ASSIGNMENT:
Your reply should be a single number, the count of lines in the records that contain the string "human".

________________

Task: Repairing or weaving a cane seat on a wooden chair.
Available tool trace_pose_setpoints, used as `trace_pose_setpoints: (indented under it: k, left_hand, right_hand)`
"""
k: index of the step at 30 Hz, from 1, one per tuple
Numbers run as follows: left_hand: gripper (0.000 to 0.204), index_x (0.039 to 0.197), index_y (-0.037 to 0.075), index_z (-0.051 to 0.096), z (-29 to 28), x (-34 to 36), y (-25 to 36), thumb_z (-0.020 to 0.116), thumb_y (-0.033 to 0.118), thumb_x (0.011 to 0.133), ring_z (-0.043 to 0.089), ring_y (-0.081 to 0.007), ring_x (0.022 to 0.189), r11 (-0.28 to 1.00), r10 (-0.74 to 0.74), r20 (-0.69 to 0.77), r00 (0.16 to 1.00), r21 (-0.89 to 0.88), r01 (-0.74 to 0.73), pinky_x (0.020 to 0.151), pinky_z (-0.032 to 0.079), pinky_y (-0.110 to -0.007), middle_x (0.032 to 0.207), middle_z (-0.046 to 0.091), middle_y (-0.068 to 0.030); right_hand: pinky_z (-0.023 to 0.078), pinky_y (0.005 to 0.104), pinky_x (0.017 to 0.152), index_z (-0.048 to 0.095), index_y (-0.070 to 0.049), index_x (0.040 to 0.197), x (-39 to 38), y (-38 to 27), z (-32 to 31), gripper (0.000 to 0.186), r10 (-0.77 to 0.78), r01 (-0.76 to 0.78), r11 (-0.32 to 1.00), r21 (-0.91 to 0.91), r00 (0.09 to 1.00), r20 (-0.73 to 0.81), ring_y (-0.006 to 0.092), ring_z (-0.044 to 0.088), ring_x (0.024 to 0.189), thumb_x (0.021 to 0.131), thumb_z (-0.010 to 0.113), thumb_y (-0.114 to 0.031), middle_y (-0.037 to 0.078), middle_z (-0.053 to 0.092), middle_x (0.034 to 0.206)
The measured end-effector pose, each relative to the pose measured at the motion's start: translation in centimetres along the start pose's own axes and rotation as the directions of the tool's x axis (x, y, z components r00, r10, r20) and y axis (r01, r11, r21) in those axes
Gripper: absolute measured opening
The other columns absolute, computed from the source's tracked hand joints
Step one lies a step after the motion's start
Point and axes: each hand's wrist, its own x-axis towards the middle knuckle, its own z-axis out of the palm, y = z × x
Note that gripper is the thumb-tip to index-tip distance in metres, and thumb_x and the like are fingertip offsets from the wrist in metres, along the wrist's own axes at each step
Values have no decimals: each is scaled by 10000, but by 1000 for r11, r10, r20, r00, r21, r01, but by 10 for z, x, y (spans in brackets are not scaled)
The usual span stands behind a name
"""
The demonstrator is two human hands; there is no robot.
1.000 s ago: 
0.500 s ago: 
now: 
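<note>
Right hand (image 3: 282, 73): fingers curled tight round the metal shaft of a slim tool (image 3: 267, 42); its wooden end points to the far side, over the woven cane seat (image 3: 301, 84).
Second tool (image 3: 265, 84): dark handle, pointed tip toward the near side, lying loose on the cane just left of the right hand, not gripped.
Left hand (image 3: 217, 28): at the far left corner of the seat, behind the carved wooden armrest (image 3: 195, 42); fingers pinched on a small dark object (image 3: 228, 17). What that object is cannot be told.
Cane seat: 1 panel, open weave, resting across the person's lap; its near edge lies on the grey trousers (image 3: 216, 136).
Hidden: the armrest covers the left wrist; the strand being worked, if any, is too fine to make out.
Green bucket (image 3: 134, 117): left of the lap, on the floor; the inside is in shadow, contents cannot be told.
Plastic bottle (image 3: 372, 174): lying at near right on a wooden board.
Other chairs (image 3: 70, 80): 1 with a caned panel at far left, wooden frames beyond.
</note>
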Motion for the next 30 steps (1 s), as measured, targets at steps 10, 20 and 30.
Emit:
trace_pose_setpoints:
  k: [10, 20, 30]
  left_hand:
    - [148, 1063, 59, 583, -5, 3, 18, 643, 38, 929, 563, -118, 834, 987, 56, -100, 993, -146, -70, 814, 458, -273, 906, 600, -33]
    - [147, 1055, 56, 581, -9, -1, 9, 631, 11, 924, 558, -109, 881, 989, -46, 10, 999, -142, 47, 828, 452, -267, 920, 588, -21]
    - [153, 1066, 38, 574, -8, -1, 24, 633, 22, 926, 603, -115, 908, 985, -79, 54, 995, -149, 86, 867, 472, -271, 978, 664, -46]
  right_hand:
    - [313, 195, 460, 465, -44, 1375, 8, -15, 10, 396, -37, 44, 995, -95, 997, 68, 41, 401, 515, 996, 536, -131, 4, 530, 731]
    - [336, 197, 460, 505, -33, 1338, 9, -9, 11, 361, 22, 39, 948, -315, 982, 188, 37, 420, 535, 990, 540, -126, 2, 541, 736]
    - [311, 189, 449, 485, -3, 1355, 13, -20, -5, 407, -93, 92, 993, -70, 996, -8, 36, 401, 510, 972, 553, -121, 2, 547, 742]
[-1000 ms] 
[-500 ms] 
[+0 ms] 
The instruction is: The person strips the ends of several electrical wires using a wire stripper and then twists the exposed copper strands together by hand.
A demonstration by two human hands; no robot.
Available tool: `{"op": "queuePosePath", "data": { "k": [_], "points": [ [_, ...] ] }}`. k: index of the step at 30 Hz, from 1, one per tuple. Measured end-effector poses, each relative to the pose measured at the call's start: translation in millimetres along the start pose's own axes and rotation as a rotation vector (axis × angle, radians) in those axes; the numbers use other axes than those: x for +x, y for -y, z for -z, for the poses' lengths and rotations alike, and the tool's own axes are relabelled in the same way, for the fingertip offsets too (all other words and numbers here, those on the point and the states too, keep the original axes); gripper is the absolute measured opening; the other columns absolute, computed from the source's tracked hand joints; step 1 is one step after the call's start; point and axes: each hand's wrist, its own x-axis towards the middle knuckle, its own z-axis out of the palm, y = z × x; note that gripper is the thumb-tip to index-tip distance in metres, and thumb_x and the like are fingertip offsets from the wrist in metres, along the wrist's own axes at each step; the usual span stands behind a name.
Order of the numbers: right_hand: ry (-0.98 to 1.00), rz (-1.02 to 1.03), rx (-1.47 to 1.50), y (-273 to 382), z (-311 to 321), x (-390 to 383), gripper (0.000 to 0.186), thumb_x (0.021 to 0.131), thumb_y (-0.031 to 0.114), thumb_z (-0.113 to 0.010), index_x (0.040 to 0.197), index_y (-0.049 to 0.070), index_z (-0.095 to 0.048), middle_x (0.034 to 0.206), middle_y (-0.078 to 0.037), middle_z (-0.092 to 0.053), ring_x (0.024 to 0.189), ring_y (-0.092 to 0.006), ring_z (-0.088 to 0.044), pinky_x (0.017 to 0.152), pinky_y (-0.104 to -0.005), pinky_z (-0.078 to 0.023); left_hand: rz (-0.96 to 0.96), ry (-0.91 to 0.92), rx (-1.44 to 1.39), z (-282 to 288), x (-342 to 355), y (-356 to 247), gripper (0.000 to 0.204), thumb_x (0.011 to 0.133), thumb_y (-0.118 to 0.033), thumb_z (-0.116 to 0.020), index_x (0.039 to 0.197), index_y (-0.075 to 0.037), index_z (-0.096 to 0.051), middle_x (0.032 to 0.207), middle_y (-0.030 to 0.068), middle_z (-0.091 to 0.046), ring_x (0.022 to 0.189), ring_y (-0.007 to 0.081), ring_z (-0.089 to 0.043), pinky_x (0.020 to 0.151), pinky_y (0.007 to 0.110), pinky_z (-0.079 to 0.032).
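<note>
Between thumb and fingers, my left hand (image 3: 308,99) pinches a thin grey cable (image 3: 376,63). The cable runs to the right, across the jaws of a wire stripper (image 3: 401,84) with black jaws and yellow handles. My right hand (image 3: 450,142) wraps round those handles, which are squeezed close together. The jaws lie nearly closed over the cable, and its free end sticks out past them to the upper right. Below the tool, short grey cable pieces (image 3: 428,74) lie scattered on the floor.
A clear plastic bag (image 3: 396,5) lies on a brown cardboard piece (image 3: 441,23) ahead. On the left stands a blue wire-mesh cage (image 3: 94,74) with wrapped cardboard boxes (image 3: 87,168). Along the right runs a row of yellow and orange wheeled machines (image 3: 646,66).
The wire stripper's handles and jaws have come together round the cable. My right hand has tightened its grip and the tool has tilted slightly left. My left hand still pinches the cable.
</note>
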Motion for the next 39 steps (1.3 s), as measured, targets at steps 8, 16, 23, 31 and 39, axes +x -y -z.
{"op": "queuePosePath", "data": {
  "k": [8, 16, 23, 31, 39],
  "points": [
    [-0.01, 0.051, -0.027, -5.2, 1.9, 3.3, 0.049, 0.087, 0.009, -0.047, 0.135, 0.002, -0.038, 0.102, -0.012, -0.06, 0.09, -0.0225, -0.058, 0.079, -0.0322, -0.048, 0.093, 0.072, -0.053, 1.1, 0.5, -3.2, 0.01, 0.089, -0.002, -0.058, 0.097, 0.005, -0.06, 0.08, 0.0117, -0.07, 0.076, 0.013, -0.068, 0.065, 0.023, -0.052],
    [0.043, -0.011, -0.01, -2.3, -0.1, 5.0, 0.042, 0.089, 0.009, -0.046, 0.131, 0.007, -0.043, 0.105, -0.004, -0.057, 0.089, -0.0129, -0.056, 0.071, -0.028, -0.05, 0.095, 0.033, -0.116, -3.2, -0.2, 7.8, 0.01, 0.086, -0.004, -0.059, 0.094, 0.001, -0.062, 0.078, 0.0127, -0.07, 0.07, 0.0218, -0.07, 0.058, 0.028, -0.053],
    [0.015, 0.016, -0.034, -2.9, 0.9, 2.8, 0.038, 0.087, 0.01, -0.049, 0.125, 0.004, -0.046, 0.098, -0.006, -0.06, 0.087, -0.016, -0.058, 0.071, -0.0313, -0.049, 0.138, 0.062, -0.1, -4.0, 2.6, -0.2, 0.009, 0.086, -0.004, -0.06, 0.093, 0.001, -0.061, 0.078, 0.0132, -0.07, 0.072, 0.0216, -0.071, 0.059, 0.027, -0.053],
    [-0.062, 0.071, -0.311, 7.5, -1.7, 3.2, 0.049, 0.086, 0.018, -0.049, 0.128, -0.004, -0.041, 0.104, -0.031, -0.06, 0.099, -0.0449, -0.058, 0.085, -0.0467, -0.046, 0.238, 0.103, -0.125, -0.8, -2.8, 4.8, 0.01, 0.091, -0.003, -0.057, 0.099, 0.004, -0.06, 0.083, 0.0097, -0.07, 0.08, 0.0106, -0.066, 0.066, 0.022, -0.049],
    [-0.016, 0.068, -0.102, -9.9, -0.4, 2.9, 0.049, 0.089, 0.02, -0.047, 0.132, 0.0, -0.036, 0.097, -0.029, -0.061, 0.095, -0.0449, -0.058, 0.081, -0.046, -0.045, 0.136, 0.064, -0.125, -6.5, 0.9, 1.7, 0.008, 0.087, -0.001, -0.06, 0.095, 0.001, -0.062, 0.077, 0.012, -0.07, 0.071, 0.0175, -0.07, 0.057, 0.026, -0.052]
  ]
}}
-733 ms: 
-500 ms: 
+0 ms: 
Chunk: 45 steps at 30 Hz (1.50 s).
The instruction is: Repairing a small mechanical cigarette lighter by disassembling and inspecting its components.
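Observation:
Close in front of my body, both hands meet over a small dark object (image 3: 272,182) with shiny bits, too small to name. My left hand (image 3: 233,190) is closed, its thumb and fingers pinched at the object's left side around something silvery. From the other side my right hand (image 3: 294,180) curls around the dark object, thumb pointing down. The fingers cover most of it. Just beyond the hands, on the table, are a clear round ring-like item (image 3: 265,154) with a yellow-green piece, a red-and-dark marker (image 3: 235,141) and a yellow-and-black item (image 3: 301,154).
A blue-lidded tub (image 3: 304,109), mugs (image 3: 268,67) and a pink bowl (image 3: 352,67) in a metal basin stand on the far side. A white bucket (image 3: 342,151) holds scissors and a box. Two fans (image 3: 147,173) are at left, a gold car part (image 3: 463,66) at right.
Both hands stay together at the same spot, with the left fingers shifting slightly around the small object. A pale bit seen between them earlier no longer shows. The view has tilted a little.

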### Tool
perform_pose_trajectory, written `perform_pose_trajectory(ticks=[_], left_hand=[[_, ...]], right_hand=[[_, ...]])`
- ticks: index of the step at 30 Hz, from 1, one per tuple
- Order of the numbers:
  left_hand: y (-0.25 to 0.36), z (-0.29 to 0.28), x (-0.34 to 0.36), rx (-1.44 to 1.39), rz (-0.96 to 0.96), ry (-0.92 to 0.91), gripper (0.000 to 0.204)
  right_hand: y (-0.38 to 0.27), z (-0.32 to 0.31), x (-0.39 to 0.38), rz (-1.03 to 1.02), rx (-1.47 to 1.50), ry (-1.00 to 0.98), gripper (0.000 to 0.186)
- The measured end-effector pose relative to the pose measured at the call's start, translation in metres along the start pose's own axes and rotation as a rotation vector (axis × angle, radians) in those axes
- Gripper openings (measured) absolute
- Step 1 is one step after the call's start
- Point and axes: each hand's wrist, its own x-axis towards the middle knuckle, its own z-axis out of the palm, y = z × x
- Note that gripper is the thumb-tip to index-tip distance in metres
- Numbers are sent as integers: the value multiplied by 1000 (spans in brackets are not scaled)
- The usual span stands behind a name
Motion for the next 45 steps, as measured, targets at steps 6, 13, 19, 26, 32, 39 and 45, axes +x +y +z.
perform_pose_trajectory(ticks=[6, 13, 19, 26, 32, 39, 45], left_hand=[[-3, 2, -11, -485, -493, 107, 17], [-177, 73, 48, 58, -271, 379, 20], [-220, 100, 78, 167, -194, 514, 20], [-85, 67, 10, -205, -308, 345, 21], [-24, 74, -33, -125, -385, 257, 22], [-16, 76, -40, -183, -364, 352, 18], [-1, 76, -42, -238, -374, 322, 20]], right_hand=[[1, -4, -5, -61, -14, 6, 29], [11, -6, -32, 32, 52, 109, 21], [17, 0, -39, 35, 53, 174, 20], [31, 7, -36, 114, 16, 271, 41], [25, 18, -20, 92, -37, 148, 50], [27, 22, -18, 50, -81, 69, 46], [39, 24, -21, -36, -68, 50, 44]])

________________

YOUR SOLUTION:
2